La maladroite d’Alexandre Seurat #RentréeLittéraire2015

Editions du Rouergue (19 août 2015)

Tout commence par un avis de recherche, diffusé à la suite de la disparition d’une enfant de 8 ans. La photo est un choc pour une institutrice qui a bien connu cette gamine. Pour elle, pas de doute : cette Diana n’a pas été enlevée, elle est déjà morte, et ses parents sont coupables.

Mon petit mot

Un premier roman qui fait froid dans le dos.

D’abord, il y a cette illustration de la couverture, si bien trouvée.
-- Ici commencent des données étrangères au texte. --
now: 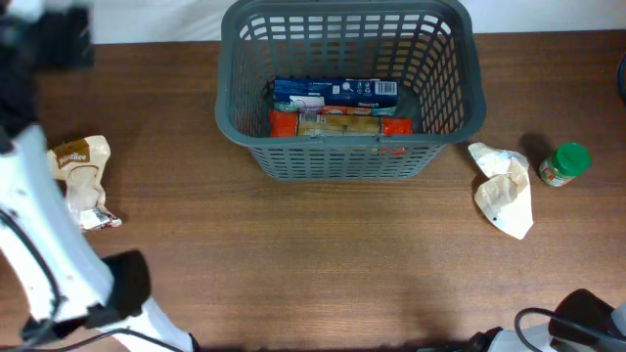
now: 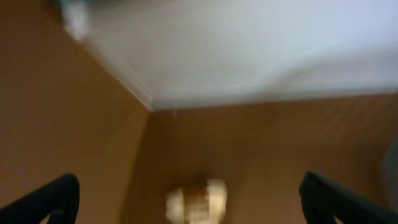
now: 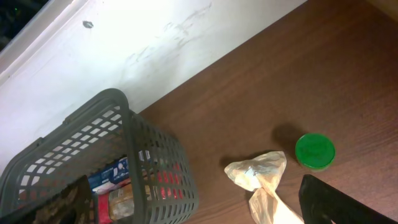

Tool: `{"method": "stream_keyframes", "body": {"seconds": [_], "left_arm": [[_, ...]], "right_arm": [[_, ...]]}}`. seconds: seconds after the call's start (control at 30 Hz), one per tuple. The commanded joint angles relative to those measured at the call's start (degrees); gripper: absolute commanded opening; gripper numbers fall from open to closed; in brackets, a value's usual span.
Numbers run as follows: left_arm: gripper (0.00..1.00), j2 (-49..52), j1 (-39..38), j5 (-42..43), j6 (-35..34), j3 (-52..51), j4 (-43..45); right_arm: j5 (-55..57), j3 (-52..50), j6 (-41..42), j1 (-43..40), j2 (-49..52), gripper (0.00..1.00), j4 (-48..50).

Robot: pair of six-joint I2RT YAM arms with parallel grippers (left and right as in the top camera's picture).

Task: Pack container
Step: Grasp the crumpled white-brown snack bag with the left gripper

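Dark grey lattice-walled container [image 1: 445, 98] (thick rim) holds food packets [image 1: 337, 108].

Container [image 1: 233, 108] stands rear centre on table [image 1: 313, 264], food packets [image 1: 337, 108] lying inside. Lone packet [image 1: 83, 176] lies well left. Crumpled packet [image 1: 504, 188] lies right, jar [image 1: 565, 163] just beside it.

We see our left arm [image 1: 59, 244] as white rounded links with black joints and a thin black cable [image 1: 26, 252] alongside. Our right arm [image 1: 587, 318] is black, and our fingertips [image 2: 53, 199] look dark and tapered.
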Motion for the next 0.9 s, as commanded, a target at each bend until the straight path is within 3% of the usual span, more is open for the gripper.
{"method": "stream_keyframes", "body": {"seconds": [0.0,0.2,0.4,0.67,0.87], "left_arm": [[0.99,2.58,8.13,3.37,-4.33,-11.56,-4.04],[0.99,3.19,14.75,3.82,-4.26,-41.38,5.03],[0.99,3.19,15.98,0.57,-1.7,-60.33,20.17],[0.98,3.37,18.6,0.15,-1.7,-69.83,32.98],[0.95,7.3,19.34,1.31,-1.75,-70.14,33.57]], "right_arm": [[0.31,0.22,0.0,-0.26,-0.02,0.99,0.2],[0.31,0.22,0.02,-0.26,-0.02,0.99,0.2],[0.31,0.22,0.02,-0.26,-0.02,0.99,0.2],[0.31,0.22,0.02,-0.26,-0.02,0.99,0.2],[0.31,0.22,0.02,-0.26,-0.02,0.99,0.17]]}}
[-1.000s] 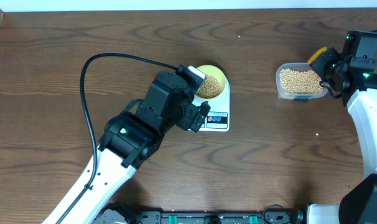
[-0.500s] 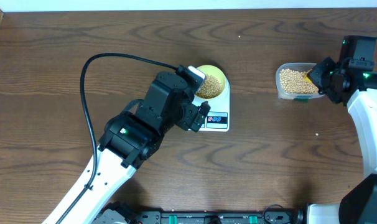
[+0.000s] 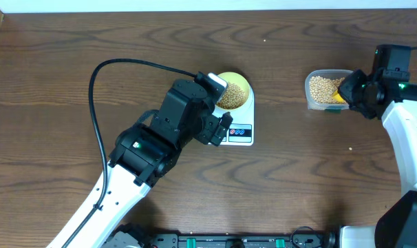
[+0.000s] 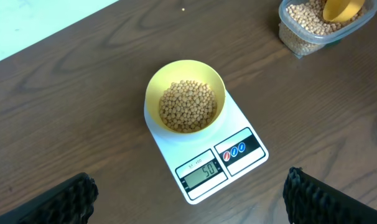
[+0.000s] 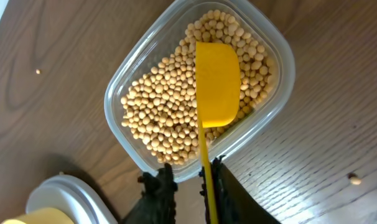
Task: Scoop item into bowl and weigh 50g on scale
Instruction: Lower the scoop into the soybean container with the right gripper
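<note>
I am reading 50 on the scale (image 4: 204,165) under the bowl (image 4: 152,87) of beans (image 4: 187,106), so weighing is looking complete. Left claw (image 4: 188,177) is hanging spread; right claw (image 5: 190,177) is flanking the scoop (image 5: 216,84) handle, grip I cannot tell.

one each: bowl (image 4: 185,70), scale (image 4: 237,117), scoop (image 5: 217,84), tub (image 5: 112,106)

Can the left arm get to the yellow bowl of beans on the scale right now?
Probably yes. The left pincer hangs open above the bowl, which sits on the scale with beans inside. Nothing lies between them; the scoop and tub are off to the side.
</note>
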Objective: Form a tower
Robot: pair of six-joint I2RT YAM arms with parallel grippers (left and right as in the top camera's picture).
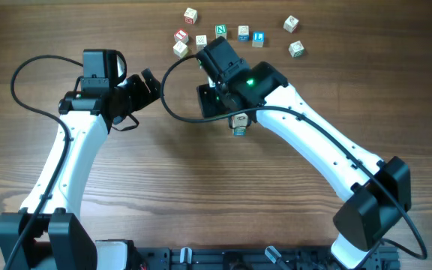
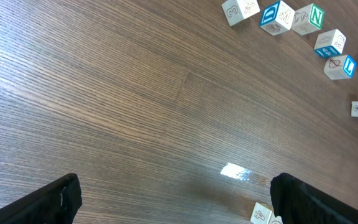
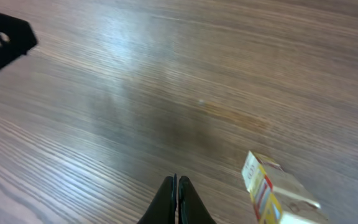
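Tower (image 1: 238, 123) on tabletop (image 1: 126, 172) under R arm (image 1: 313, 142), just beside R fingers (image 3: 168, 202) w/o touching; those are pressed together, empty. L fingers (image 2: 48, 202) spread wide, empty, tower off to their side.

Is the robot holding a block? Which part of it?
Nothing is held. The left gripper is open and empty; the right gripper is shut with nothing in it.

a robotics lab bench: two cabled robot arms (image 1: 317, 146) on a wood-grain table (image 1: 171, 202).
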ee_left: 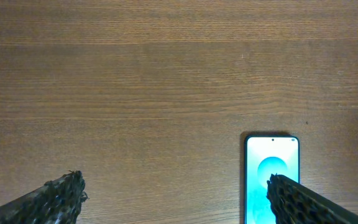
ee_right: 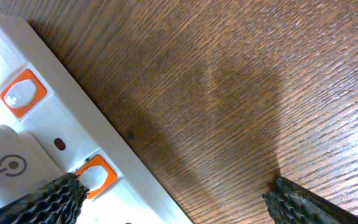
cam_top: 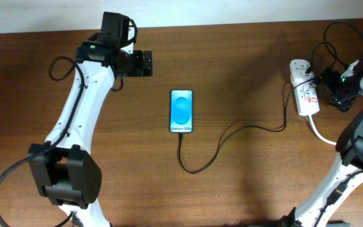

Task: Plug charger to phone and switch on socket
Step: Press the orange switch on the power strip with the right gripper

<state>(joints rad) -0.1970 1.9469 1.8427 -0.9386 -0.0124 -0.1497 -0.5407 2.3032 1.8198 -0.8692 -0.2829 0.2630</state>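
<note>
The phone [cam_top: 181,111] lies in the middle of the table, blue screen up, white text strip at its near end. The thin black charger cable [cam_top: 219,146] runs from the phone's near end in a loop to the white socket strip [cam_top: 304,94] at the right; its plug sits in the strip. My left gripper [cam_top: 145,63] is open and empty, left of and beyond the phone [ee_left: 272,177]. My right gripper [cam_top: 342,101] is open beside the socket [ee_right: 61,118]; one finger rests at an orange-framed switch [ee_right: 95,175].
The thick white cord [cam_top: 323,135] leaves the socket's near end toward the right arm. A white adapter with a power symbol [ee_right: 8,165] sits on the strip. Black arm cables loop at the far right [cam_top: 333,38].
</note>
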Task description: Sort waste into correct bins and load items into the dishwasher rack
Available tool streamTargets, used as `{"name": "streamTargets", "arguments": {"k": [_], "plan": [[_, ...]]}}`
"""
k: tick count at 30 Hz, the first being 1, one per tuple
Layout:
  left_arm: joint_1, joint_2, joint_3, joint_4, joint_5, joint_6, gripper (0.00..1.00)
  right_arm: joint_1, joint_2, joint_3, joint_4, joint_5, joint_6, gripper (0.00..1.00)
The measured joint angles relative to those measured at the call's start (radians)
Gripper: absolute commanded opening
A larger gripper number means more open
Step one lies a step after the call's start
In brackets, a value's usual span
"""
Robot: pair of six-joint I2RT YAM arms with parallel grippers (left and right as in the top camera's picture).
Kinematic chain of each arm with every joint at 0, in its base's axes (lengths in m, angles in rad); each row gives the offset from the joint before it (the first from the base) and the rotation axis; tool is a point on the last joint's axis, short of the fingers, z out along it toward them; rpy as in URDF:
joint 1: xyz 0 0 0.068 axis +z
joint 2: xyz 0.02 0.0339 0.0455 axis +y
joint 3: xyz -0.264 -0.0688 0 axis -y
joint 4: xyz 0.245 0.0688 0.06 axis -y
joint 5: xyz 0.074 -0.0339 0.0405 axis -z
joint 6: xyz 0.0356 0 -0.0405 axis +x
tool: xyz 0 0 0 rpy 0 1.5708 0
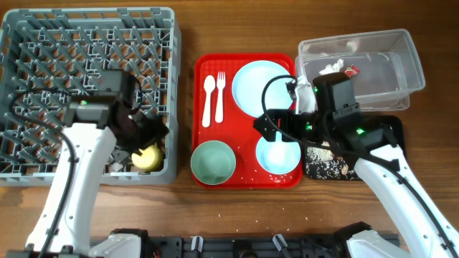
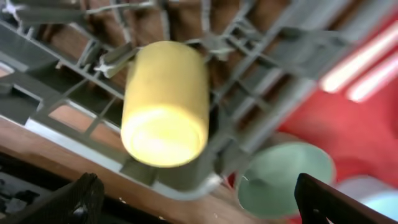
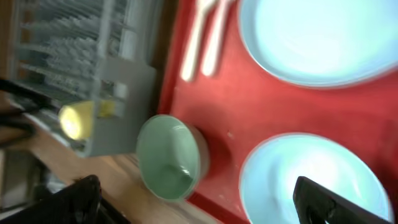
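Observation:
The yellow cup (image 1: pixel 148 158) lies in the grey dishwasher rack (image 1: pixel 43 43) at its front right corner; it also shows in the left wrist view (image 2: pixel 165 102). My left gripper (image 1: pixel 152 134) is open and empty just above the cup. On the red tray (image 1: pixel 203 107) are the white spoon (image 1: pixel 208 97), white fork (image 1: pixel 220 93), pale blue plate (image 1: pixel 259 87), mint-green bowl (image 1: pixel 213 162) and pale blue bowl (image 1: pixel 278 156). My right gripper (image 1: pixel 271 127) is open and empty above the pale blue bowl (image 3: pixel 311 180). The clear tub (image 1: pixel 409 64) holds the red wrapper (image 1: pixel 351 71) and white tissue (image 1: pixel 331 68).
The black tray (image 1: pixel 323 166) with food scraps and rice crumbs lies right of the red tray, under my right arm. A few white crumbs lie on the wooden table in front of the red tray.

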Motion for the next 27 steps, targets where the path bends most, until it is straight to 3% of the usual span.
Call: {"name": "streamTargets", "arguments": {"k": [4, 8, 15, 21, 24, 27], "plan": [[0.0, -0.107, 0.138, 0.003, 0.093, 0.134, 1.0, 0.18, -0.013, 0.074, -0.178, 0.315, -0.014, 1.0], [0.0, -0.317, 0.168, 0.097, 0.11, 0.23, 1.0, 0.383, -0.016, 0.121, -0.161, 0.5, -0.022, 1.0], [0.0, -0.578, 0.172, 0.096, 0.057, 0.264, 1.0, 0.383, 0.032, 0.121, -0.134, 0.498, 0.093, 1.0], [0.0, -0.585, 0.172, 0.096, 0.054, 0.268, 1.0, 0.383, -0.26, 0.152, -0.042, 0.513, 0.132, 1.0], [0.0, -0.585, 0.172, 0.096, 0.054, 0.268, 1.0, 0.383, -0.288, 0.152, -0.049, 0.513, 0.194, 1.0], [0.0, -0.585, 0.172, 0.096, 0.054, 0.268, 1.0, 0.383, -0.285, 0.152, -0.024, 0.603, 0.144, 1.0]]}}
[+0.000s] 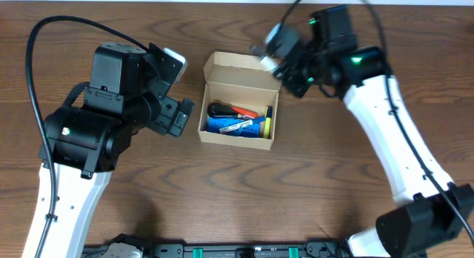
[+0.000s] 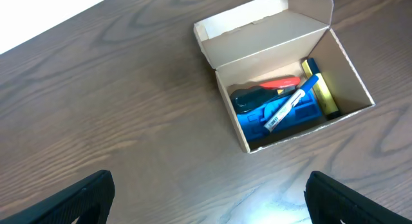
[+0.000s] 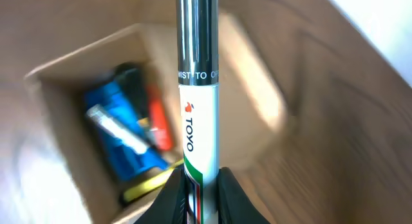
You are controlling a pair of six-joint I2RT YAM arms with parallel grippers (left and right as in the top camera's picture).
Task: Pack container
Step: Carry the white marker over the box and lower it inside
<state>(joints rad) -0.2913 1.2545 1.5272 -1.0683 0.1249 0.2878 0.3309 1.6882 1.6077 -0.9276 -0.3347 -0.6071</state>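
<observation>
A white-and-chrome TOYO pen (image 3: 198, 108) is clamped between the narrowly set jaws of the right gripper (image 3: 205, 185), over the right rear corner of the cardboard container (image 1: 237, 138). The left gripper (image 2: 209, 179) is held with jaws spread wide, nothing gripped. The container is seen mid-table (image 1: 222, 191), flap raised, with blue, red and yellow items inside.

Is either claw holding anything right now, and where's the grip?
Right claw grips a white-and-chrome Toyo pen by the white end of its barrel. Left claw is open and empty.

One cardboard box (image 1: 241, 69), one TOYO marker (image 3: 198, 121).
</observation>
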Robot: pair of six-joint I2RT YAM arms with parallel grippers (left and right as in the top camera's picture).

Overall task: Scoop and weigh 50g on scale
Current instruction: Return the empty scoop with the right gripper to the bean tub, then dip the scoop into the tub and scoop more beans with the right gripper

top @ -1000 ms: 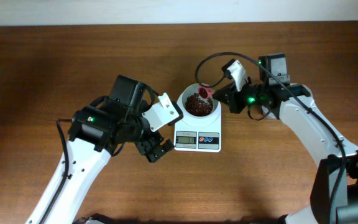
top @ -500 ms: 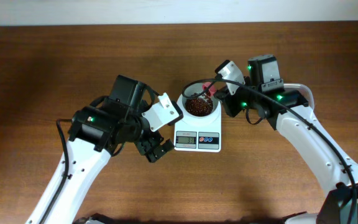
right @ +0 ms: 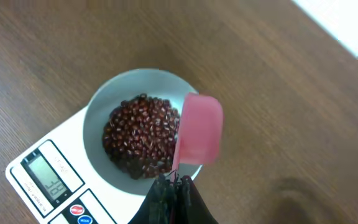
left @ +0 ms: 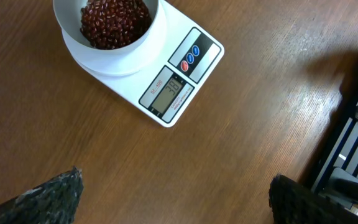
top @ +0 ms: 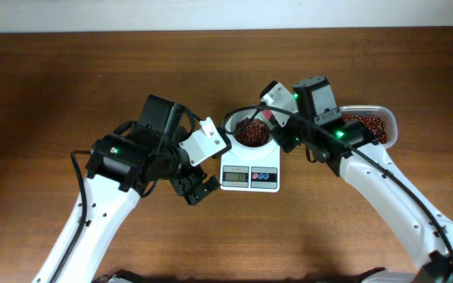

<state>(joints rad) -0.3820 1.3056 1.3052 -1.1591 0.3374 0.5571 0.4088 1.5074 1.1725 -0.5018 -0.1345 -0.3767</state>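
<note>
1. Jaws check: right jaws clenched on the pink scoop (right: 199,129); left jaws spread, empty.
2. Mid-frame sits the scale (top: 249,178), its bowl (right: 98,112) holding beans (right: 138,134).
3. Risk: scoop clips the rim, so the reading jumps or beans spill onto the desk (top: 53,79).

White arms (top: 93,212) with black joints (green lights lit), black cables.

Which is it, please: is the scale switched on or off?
On: the scale shows dark digits on its grey display in both wrist views.
</note>
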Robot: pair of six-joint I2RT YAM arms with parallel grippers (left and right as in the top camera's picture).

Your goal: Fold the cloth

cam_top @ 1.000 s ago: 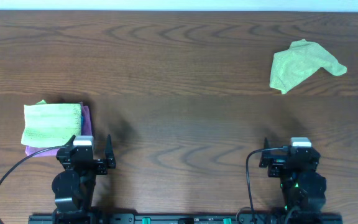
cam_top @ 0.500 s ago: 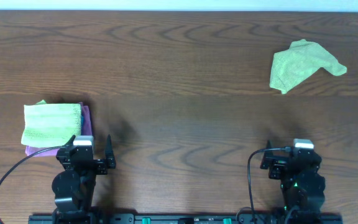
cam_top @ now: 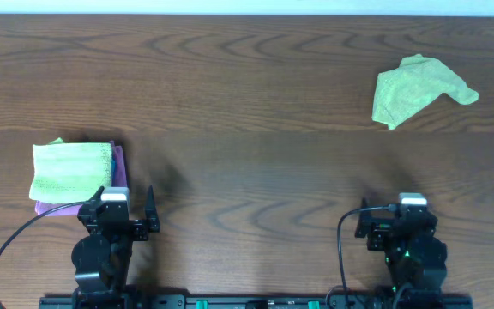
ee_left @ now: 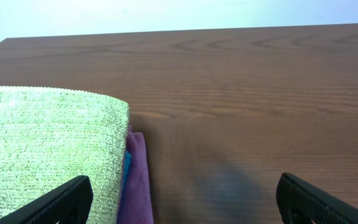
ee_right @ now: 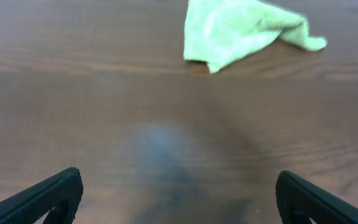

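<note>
A crumpled light green cloth [cam_top: 417, 88] lies unfolded at the far right of the table; it also shows at the top of the right wrist view [ee_right: 241, 30]. My right gripper [ee_right: 178, 198] is open and empty, low over bare wood well short of that cloth, its arm at the front right [cam_top: 406, 232]. My left gripper [ee_left: 180, 202] is open and empty at the front left [cam_top: 123, 219], beside a stack of folded cloths.
The stack at the left has a folded green cloth [cam_top: 69, 169] on top of a purple one [cam_top: 119, 168], with a blue edge between them in the left wrist view [ee_left: 127, 168]. The table's far edge [cam_top: 247, 15] meets a pale wall.
The right arm has shifted slightly, first a little right and toward the front, then back left. The cloths and the left arm have not moved.
</note>
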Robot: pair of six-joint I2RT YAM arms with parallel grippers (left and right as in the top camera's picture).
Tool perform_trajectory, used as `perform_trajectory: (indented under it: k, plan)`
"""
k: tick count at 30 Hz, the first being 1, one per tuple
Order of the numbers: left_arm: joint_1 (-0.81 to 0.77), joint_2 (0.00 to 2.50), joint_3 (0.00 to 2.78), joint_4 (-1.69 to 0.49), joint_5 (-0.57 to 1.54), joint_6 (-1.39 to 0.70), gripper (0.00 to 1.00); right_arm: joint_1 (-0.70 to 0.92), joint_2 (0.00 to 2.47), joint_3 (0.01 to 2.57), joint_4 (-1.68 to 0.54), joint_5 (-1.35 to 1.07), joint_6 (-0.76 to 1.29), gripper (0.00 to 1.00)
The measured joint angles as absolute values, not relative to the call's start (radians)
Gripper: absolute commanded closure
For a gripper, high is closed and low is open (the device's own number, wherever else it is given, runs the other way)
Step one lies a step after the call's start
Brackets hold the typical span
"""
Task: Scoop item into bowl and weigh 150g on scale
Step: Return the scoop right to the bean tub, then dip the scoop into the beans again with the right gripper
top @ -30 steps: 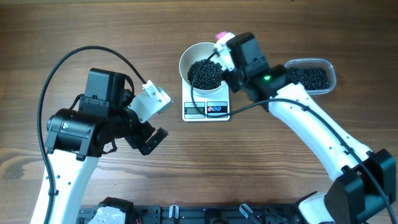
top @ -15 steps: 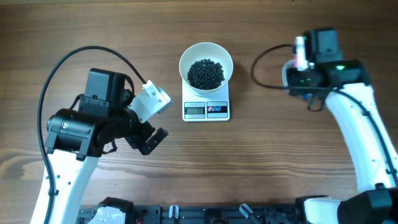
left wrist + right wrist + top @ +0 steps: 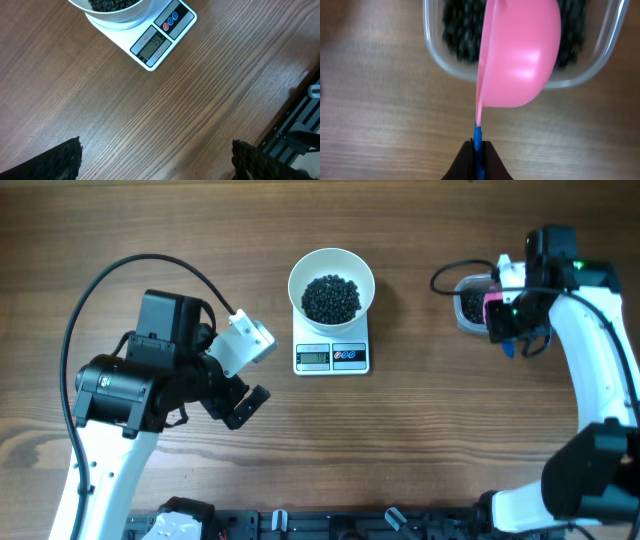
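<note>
The white bowl (image 3: 297, 280) stands on the white scale (image 3: 345, 365) at the table's middle back, holding a heap of black beads (image 3: 331, 298). My right gripper (image 3: 497, 330) is at the far right, shut on the blue handle (image 3: 478, 137) of a pink scoop (image 3: 520, 60). The scoop's cup hangs tilted over a clear tub (image 3: 440, 65) of more beads (image 3: 457, 40). My left gripper (image 3: 243, 406) is open and empty over bare wood, left of and in front of the scale (image 3: 160, 37). Its fingertips (image 3: 62, 160) stand wide apart, with the bowl (image 3: 117, 15) at that view's top.
The right arm hides most of the clear tub (image 3: 466, 300) from above. A black cable (image 3: 445, 275) loops beside it. A black rail (image 3: 330, 525) runs along the front table edge and also shows as a dark rail (image 3: 300, 125) at the right.
My right arm has swung from over the bowl to the far right, carrying the scoop to the tub. The left arm has not moved.
</note>
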State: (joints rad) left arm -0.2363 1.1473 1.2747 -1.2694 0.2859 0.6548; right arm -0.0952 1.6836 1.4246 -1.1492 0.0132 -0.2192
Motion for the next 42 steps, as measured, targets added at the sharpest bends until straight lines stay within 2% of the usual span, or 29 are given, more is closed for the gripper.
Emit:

Et puis il y a les mots, et un angle d’approche particulièrement bien choisi, sans débordements, sans pathos.
Les faits. Bruts. Terribles.
Les versions de l’entourage, des protagonistes de l’enquête.
Les silences, les impuissances.
Ces mensonges, ces mots qui ne viennent pas, ces lâchetés, ces remords, cette culpabilité,  et ces « procédures à suivre ». Ces excuses, ces explications, toujours.
Et les dysfonctionnements de la machine de protection de l’enfance.

Un texte nécessaire, on aimerait tant qu’il n’y ait pas d’autres Diana.

Pour se souvenir de la petite Marina , dont la tragique histoire est à l’origine de ce livre.
Pour ne pas oublier.

36 commentaires

  1. Je suis allée voir le lien sur l'histoire de la petite marina.Sinon, je ne sais pas si je lirai ce livre, rien ne presse…

  2. Je ne suis pas sûre d'avoir très envie d'aller vers ce genre de livre. Les enlèvements d'enfants me font froid dans le dos. Mais tu as raison, la couverture est très belle.